▶ EXERCISE AIM: In your copy, leave out the pictures and repeat the entries below exactly.
•••
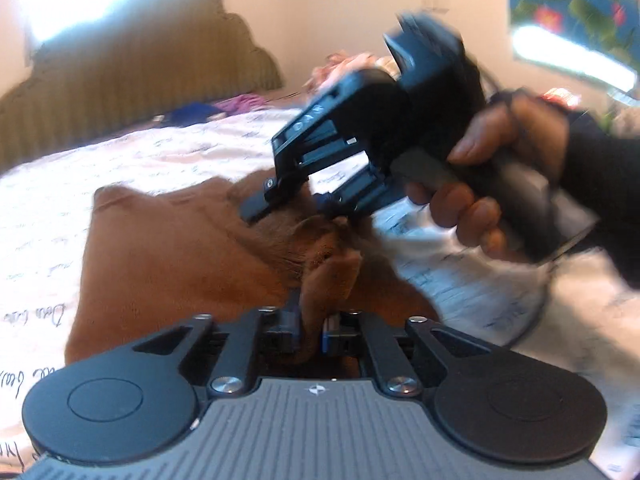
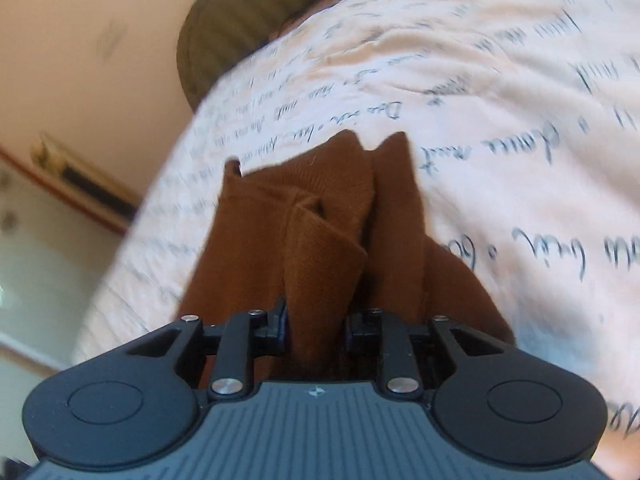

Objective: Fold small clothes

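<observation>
A small brown knit garment (image 1: 168, 248) lies bunched on a white bedspread (image 1: 48, 208) printed with script. My left gripper (image 1: 311, 332) is shut on a raised fold of the brown garment at the near edge. My right gripper (image 1: 296, 204) shows in the left wrist view, held by a hand, its fingers pinching the same garment farther back. In the right wrist view the right gripper (image 2: 316, 330) holds a thick fold of the brown garment (image 2: 316, 224) between its fingers, lifted off the bedspread (image 2: 500, 100).
An olive ribbed headboard (image 1: 132, 68) stands behind the bed. Purple and pink clothes (image 1: 248, 100) lie at the far end. A floral picture (image 1: 576, 4) hangs at the upper right. A wall and a shelf (image 2: 88, 188) show at the left of the right wrist view.
</observation>
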The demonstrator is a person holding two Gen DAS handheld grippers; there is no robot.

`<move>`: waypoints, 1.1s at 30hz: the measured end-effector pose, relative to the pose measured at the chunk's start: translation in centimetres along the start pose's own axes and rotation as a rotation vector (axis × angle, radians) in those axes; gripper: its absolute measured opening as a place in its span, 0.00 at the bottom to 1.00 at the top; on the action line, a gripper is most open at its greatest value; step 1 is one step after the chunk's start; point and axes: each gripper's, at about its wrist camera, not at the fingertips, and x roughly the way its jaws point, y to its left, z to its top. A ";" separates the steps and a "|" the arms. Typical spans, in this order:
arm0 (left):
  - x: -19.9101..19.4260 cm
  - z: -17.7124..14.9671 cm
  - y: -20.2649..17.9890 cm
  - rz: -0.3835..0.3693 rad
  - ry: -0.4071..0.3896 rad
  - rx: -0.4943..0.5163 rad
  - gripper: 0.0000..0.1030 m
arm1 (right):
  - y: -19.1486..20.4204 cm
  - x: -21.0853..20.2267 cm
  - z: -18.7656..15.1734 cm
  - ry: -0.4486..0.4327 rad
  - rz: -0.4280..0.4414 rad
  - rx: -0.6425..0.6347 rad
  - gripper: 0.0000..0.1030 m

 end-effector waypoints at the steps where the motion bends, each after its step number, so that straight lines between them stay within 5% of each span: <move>1: -0.8 0.2 0.5 -0.028 -0.011 -0.003 0.25 | -0.4 -0.6 0.0 -0.030 0.026 0.030 0.37; 3: -3.0 0.2 1.5 -0.047 -0.054 0.000 0.47 | -0.7 -1.6 -0.1 -0.090 0.076 0.054 0.55; 9: -4.7 -0.9 2.2 0.104 -0.076 0.123 0.51 | -0.4 -1.8 0.5 -0.086 0.074 0.035 0.55; 11: -5.2 -1.0 2.7 0.112 -0.056 0.096 0.52 | -0.1 -0.8 0.6 -0.064 0.034 0.024 0.47; 12: -5.2 -1.1 3.2 0.120 -0.042 0.071 0.52 | 0.1 -0.3 0.4 -0.058 0.003 0.004 0.11; 19: -8.1 -1.5 9.0 0.107 -0.098 -0.142 0.71 | 0.0 -2.6 -1.0 -0.121 -0.057 -0.059 0.10; 21: -7.7 -1.3 10.1 0.108 -0.071 -0.185 0.68 | -1.6 -2.1 -1.5 -0.108 -0.040 0.004 0.13; 23: -8.5 -1.3 9.7 0.135 -0.066 -0.109 0.67 | -2.0 -2.7 -2.0 -0.131 -0.009 0.091 0.20; 26: -9.8 -2.3 7.9 0.170 -0.098 0.077 0.67 | -0.4 -5.4 -3.2 -0.174 0.051 0.080 0.53; 29: -9.0 -3.9 6.7 0.166 -0.075 0.146 0.66 | 1.8 -7.4 -5.2 -0.157 0.065 0.023 0.57; 33: -6.5 -3.6 6.3 0.195 -0.019 0.113 0.56 | 4.3 -6.9 -7.5 -0.071 0.013 -0.074 0.56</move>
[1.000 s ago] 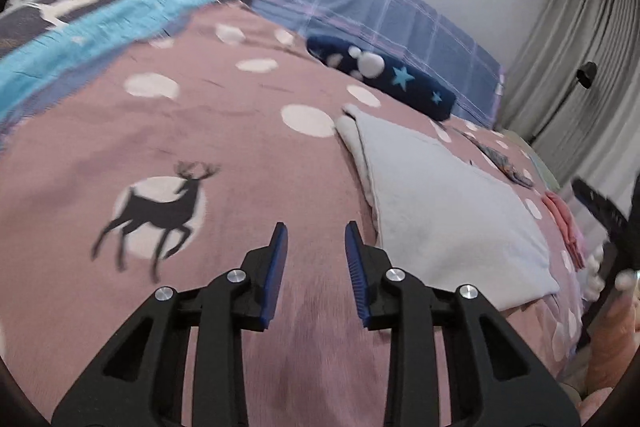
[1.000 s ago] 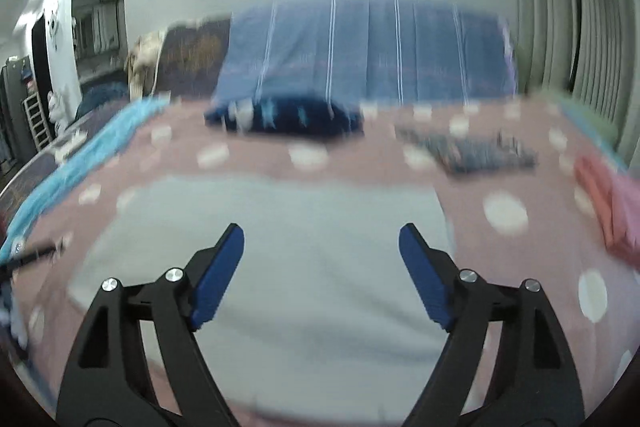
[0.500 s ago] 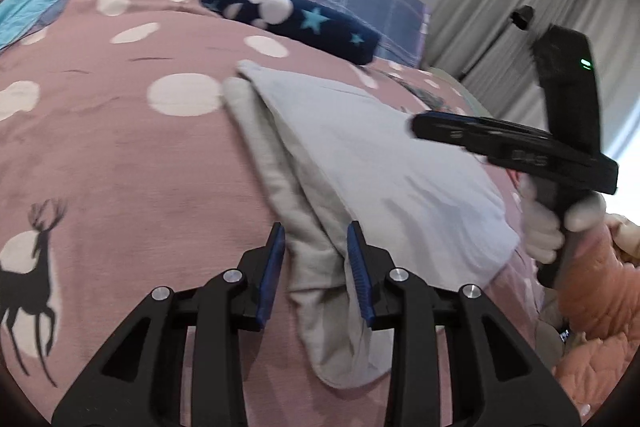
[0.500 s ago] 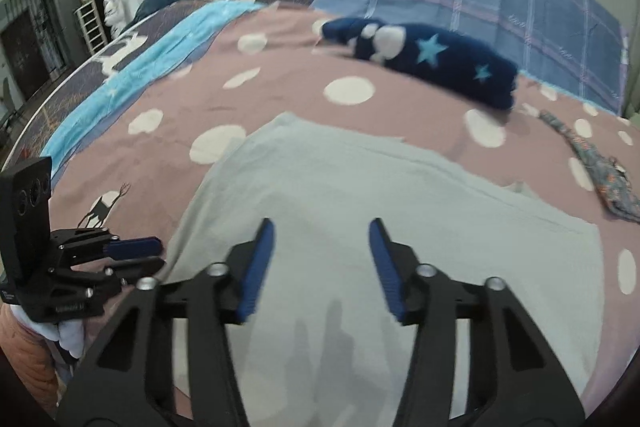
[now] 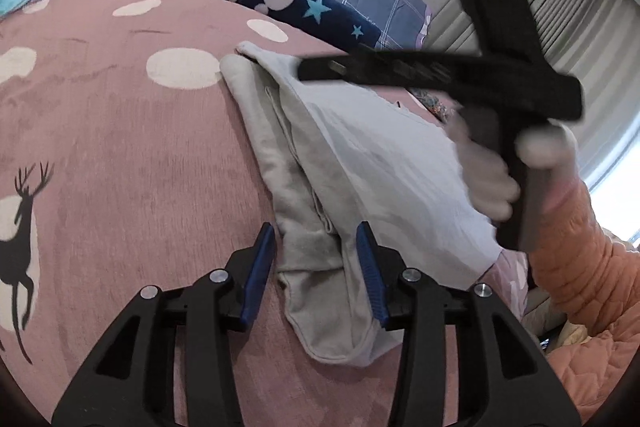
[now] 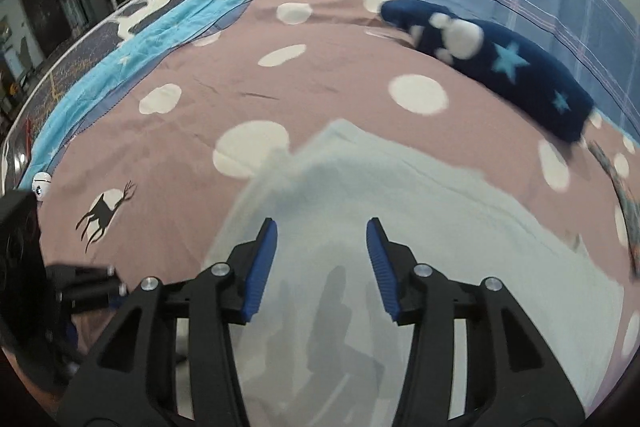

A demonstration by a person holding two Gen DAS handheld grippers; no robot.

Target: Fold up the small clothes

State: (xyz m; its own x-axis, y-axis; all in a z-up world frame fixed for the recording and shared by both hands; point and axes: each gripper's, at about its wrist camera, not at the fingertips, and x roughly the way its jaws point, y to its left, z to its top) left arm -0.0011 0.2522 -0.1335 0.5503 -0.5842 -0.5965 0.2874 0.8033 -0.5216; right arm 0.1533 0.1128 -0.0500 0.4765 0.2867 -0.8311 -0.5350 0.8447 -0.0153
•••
▶ RESULT OF THIS EXERCISE:
Objective: Fold small clothes

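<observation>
A small brown knit garment (image 1: 168, 248) lies bunched on a white bedspread (image 1: 48, 208) printed with script. My left gripper (image 1: 311, 332) is shut on a raised fold of the brown garment at the near edge. My right gripper (image 1: 296, 204) shows in the left wrist view, held by a hand, its fingers pinching the same garment farther back. In the right wrist view the right gripper (image 2: 316, 330) holds a thick fold of the brown garment (image 2: 316, 224) between its fingers, lifted off the bedspread (image 2: 500, 100).
An olive ribbed headboard (image 1: 132, 68) stands behind the bed. Purple and pink clothes (image 1: 248, 100) lie at the far end. A floral picture (image 1: 576, 4) hangs at the upper right. A wall and a shelf (image 2: 88, 188) show at the left of the right wrist view.
</observation>
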The demonstrator is a person holding two Gen DAS handheld grippers; there is no robot.

`<move>`: waypoints, 1.1s at 30hz: the measured end-effector pose, relative to the pose measured at the chunk's start: translation in centimetres along the start pose's own axes and rotation as a rotation vector (axis × angle, radians) in those axes; gripper: its absolute measured opening as a place in its span, 0.00 at the bottom to 1.00 at the top; on the action line, a gripper is most open at its greatest value; step 1 is one step after the chunk's start; point and axes: each gripper's, at about its wrist camera, not at the fingertips, and x roughly the way its jaws point, y to its left, z to its top. A ";" separates the steps and a "|" the arms. Typical spans, in this order:
arm0 (left):
  - x: -19.9101..19.4260 cm
  - z: -17.7124..14.9671 cm
  - y: -20.2649..17.9890 cm
  - rz: -0.3835..0.3693 rad
  - ry: -0.4071..0.3896 rad
  - rx: -0.4943..0.5163 rad
  - gripper: 0.0000..0.1030 m
arm1 (right):
  - y: -19.1486..20.4204 cm
  - x: -21.0853..20.2267 cm
  - z: -18.7656..15.1734 cm
  - ry: -0.4486..0.4327 rad
  - rz: -0.4280..0.4414 rad
  - rx: -0.6425..0.6347 rad
  - gripper: 0.0000..0.1030 m

 end-effector waypoints at the steps where the motion bends, each after its step number, so that straight lines between them stay within 5% of each span: <move>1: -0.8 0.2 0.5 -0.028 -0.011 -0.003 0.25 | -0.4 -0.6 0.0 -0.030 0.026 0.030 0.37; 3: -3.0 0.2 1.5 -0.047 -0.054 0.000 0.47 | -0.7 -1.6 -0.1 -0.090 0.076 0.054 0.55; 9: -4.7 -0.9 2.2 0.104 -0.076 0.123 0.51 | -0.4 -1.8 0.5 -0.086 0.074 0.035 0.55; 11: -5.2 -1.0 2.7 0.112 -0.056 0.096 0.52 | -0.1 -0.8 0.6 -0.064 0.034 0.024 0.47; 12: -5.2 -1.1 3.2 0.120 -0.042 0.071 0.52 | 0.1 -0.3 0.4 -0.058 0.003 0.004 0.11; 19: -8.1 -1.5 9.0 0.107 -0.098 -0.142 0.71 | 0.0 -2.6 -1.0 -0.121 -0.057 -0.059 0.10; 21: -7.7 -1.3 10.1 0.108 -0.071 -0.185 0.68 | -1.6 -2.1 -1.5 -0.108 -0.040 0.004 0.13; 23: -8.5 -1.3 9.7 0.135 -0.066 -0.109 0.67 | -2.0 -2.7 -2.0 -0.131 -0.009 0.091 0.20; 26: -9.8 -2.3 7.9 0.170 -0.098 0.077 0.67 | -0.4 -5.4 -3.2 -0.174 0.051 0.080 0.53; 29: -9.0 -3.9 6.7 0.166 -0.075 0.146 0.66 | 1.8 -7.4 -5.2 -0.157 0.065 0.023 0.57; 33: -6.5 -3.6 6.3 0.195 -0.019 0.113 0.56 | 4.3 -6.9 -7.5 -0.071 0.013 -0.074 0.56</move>
[1.000 s ago] 
[1.000 s ago] 
[0.500 s ago] 
[0.500 s ago] 
[now] 
[now] 

A demonstration by a person holding two Gen DAS handheld grippers; no robot.

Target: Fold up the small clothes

State: (xyz m; its own x-axis, y-axis; all in a z-up world frame fixed for the recording and shared by both hands; point and axes: each gripper's, at about its wrist camera, not at the fingertips, and x roughly the way its jaws point, y to its left, z to its top) left arm -0.0011 0.2522 -0.1335 0.5503 -0.5842 -0.5965 0.2874 0.8033 -0.5216; right arm 0.1533 0.1128 -0.0500 0.4765 0.2867 -0.8311 -0.5350 0.8447 -0.0153

Nothing remains to be done for this exercise.